Decoding Data Science: Machine Learning

As we’ve come to know, data science is a vast domain wherein multiple processes are involved to arrive at the required answer. We have seen that statistics and math, which is one of the crucial components, is responsible for the analytics phase in data science. Now, once the analysis phase is over, the data takes a clearer form at which point it is ready to head into the modeling phase. As you would expect, this too involves performing several sub processes. But, at the heart of it all, the technology that is the primary impetus behind the whole modeling phase is machine learning. 
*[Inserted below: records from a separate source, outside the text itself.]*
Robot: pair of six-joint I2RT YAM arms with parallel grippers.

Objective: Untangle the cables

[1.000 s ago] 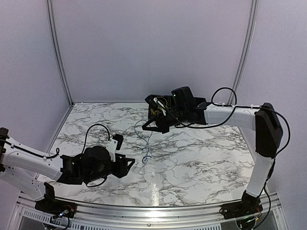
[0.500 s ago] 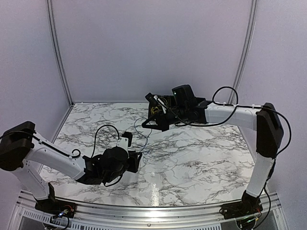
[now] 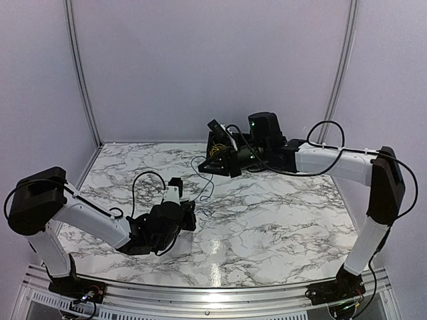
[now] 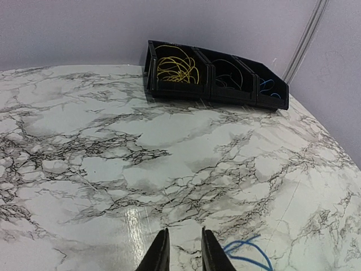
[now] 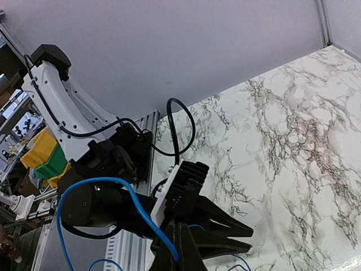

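Note:
My right gripper (image 3: 205,168) (image 5: 179,255) is raised above the back of the table and shut on the blue cable (image 5: 113,183), which loops out to the left in the right wrist view and hangs down towards the table. The blue cable's lower end lies on the marble (image 4: 246,252) just right of my left gripper (image 4: 181,251) (image 3: 192,215). The left gripper is low over the table, a little open and empty; it also shows under the right fingers (image 5: 245,237). The yellow cable (image 4: 176,66) lies in the left bin compartment and the black cable (image 4: 228,76) in the middle one.
A black three-compartment bin (image 4: 180,90) stands at the back of the marble table (image 4: 113,147), with a bit of blue wire in its right compartment (image 4: 266,86). In the top view the right arm partly hides the bin (image 3: 219,140). Grey walls enclose the table.
My left arm has swung right and forward, bringing its gripper beside the blue cable's lower end. My right gripper has moved slightly up and back, still holding the blue cable.

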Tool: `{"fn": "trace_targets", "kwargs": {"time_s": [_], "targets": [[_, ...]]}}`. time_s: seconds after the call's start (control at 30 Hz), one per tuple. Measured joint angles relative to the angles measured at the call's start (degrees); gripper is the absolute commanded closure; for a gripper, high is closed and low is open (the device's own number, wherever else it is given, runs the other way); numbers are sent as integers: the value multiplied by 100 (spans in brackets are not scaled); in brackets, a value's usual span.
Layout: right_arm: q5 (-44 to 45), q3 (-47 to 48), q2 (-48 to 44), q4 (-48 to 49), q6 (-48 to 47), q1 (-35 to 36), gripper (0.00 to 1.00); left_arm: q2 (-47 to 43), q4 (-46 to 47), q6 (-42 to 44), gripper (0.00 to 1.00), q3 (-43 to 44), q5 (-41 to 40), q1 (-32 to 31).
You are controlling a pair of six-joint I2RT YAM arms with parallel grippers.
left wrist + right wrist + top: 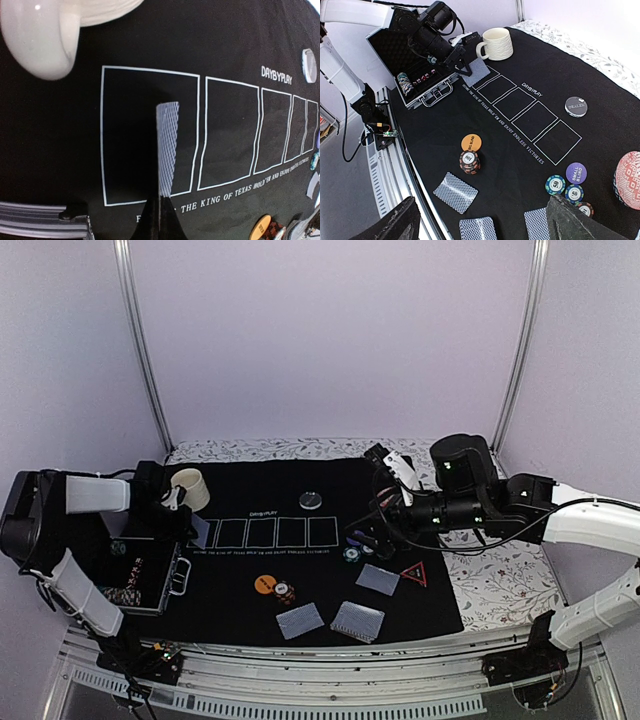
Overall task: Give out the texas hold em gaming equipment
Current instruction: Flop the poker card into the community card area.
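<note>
My left gripper (161,200) is shut on a playing card (167,145) with a blue-grey patterned back, held edge-on over the leftmost printed box of the black mat (150,60). From the right wrist view the same card (477,71) hangs beside the cream mug (496,44). My right gripper (485,220) is open and holds nothing, above three face-down cards (455,192) (477,230) (537,222). An orange disc (471,142) touches a chip stack (469,162). A purple disc (576,173) lies by two "50" chips (555,184). The dealer disc (311,500) and triangle marker (414,573) lie on the mat.
An open black case (150,575) with chips stands at the mat's left edge, under my left arm. The mug (190,488) is at the mat's back left corner. A red patterned bowl (629,180) sits right of the purple disc. Floral cloth (500,585) borders the mat.
</note>
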Motion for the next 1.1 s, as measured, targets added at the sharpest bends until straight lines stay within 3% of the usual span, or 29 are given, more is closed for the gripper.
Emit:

What  is machine learning? Machine learning is an application of artificial intelligence that enables computers to find patterns in the data and generate models based on them. When new data is provided to these models, they recognize the patterns and use them to help the computer make decisions autonomously. This way they can make decisions on their own without any need for explicit programming to carry out tasks. 
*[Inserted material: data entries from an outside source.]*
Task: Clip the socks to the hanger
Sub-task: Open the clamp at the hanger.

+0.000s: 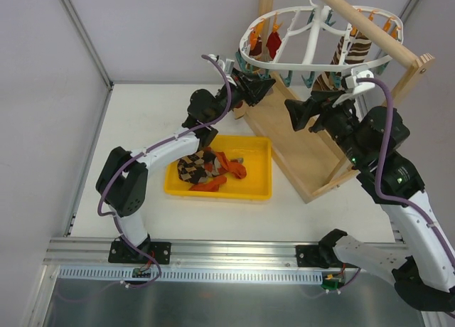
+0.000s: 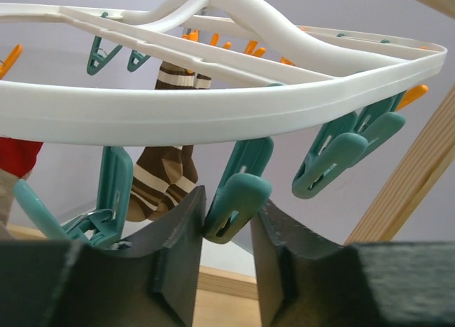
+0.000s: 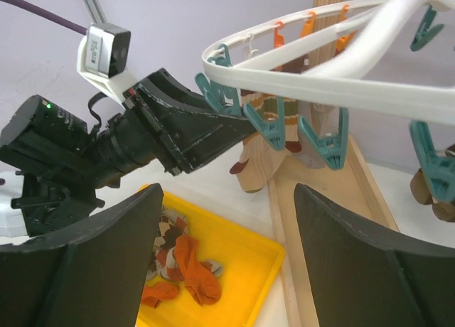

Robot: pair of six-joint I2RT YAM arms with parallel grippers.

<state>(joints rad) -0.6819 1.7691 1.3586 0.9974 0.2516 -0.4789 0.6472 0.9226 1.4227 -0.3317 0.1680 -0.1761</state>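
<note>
The left gripper [image 2: 227,217] is pinching 1 teal clothespin [image 2: 238,192] between its 2 fingers, right under the near rim of the white hanger [image 2: 213,106]. The right gripper [image 3: 226,263] is hovering near that rim, lower than it, with its 2 fingers spread wide and gripping nothing. The hanger is hanging from the wooden stand [image 1: 306,156]. At least 2 socks are dangling from it: 1 red sock [image 1: 274,44] and 1 brown-and-beige sock [image 2: 167,174]. A heap of socks [image 1: 210,169], argyle and orange-red, is lying in the 1 yellow tray [image 1: 259,193]; their exact count is not showing.
</note>
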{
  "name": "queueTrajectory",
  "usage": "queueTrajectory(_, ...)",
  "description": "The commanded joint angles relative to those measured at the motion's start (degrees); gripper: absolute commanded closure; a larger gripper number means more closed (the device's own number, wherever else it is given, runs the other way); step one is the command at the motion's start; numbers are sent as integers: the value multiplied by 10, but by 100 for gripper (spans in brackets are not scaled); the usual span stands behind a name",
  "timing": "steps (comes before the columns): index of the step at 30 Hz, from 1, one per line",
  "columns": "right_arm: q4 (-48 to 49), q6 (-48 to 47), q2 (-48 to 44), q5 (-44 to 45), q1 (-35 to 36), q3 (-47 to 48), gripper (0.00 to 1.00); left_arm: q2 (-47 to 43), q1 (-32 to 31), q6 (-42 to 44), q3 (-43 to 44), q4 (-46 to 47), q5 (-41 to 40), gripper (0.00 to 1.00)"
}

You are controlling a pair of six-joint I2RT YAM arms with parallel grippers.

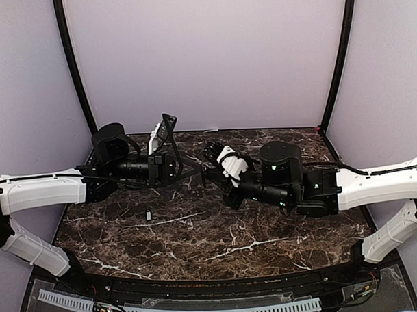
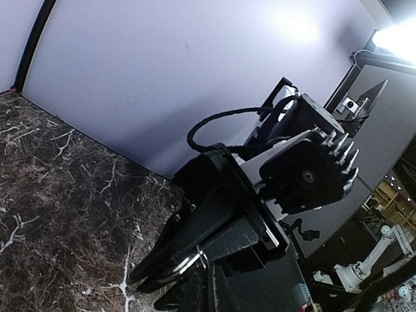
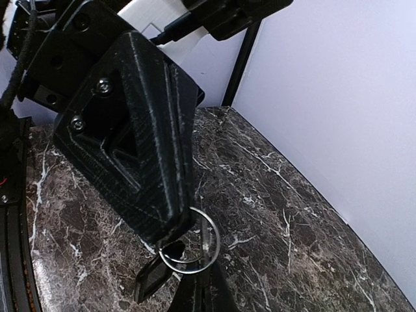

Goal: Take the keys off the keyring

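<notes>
The keyring (image 3: 218,244) is a thin silvery loop held in the air above the table between both grippers. My right gripper (image 3: 203,283) is shut on its lower edge. My left gripper (image 2: 203,273) is shut on its upper left edge; one of its black fingers (image 3: 143,149) fills the right wrist view. One dark key (image 3: 153,277) hangs from the ring at the lower left. In the left wrist view the ring (image 2: 184,266) shows only as a bright glint. In the top view the left gripper (image 1: 199,171) and right gripper (image 1: 210,175) meet tip to tip. Another small dark key (image 1: 148,215) lies loose on the table.
The dark marble table (image 1: 266,229) is enclosed by pale walls at the back and sides. Black posts (image 1: 75,71) stand at the back corners. The arm bases and a cable strip (image 1: 200,310) run along the near edge.
</notes>
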Motion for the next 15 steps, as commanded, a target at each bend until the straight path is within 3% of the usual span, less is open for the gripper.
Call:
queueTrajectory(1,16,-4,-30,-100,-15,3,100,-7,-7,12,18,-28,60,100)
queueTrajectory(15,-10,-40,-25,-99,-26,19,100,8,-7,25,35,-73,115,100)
Machine Learning ( ML) Pipeline

Data scientists create a pipeline for data as it flows through their ML solution. This is a two-way iterative pipeline wherein each step of the pipeline is fed data from its preceding step. 

The key stages of this pipeline are as follows:

  • We first define the concerned business problem.
  • We then gather relevant data.
  • The data is then prepped to make it more readable as most of it would be unstructured. This is when we analyze the data using statistical functions to extract information which is then used later to make models of the data.
  • Now, we split the subsets of data to train and test the model.
  • The ML algorithm is then used to recognize patterns in the training data.
  • We then iteratively assess the performance of the model to understand how accurate the predictions are.
  • When testing is done, the chosen model is embedded in decision-making frameworks to help make decisions.
  • The model is also continuously monitored to assess its real world performance, and updates are made with every new scenario it encounters. 


ML algorithms are also broadly divided into two categories: supervised and unsupervised. We use supervised learning techniques when the value we want to predict is actually present in the dataset making the process of prediction simpler. On the other hand, unsupervised techniques are used when the required value is not present in the dataset. This scenario makes it a lot more challenging as the algorithm is tasked with finding hidden patterns as opposed to looking for something that is already present.  


There are various techniques one can use to deploy learning techniques. Here are some popular examples that are preferred by most data scientists around the world. 

  • Classification (a subcategory of supervised learning): This technique splits the input into categories and makes predictions based on them. It is useful for detecting anomalies in the data; for example, it could be used to differentiate between regular and spam mail, or answer “yes or no” questions, etc. 
  • Regression (a subcategory of supervised learning): This technique is used to predict continuous responses, i.e., they are generally used to answer questions like “how much” or “how many”. Changes in price, fluctuations in temperature, and many more can be predicted using this technique. 
  • Clustering: This is the process of using exploratory data analysis to find hidden patterns. It can be used for scenarios such as customer segregation, market research, etc. 


Following the pattern of our previous article just like an ML algorithm, we have kept this introduction to another important component of data science short and sweet. Machine learning is arguably one of the most exciting prospects in technology. With a wide variety of applications ranging from medical diagnosis to market analysis, it is no doubt that machine learning will help mankind take the next step in furthering its evolution.